** Opening GIVEN INFORMATION block **

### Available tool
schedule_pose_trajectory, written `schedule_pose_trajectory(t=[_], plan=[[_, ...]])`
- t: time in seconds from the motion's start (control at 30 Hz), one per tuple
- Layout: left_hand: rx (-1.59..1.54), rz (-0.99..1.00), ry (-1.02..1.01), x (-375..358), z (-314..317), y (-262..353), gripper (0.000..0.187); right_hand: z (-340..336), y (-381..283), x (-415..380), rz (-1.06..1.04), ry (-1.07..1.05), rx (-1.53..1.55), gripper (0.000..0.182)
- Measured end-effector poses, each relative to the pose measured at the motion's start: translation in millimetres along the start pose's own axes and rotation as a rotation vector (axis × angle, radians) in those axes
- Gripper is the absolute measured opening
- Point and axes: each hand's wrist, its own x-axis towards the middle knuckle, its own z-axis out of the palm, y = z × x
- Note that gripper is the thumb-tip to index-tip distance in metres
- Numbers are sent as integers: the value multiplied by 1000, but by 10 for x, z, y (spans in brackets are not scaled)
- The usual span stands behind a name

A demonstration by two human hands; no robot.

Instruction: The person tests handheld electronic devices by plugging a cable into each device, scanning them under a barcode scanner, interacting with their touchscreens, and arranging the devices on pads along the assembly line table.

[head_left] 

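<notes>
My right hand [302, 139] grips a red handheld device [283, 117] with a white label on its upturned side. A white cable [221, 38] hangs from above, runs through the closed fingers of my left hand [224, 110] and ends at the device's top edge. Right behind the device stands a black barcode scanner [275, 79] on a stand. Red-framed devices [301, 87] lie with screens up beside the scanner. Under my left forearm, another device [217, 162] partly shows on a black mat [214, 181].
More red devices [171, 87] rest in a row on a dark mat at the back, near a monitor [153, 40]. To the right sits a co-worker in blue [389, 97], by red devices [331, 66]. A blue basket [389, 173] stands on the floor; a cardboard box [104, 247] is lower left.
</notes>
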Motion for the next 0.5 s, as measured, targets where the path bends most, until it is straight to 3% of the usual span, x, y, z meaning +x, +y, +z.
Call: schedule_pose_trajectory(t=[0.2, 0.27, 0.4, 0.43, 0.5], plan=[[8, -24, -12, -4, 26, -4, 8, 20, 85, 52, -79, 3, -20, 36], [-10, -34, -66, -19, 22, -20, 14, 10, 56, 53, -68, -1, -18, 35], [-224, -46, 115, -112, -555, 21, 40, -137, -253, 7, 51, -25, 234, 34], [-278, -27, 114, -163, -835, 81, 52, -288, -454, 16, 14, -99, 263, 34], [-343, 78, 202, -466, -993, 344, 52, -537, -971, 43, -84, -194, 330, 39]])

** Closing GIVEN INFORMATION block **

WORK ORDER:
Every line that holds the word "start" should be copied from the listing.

RESPONSE:
- t: time in seconds from the motion's start (control at 30 Hz), one per tuple
- Measured end-effector poses, each relative to the pose measured at the motion's start: translation in millimetres along the start pose's own axes and rotation as a rotation vector (axis × angle, radians) in those axes

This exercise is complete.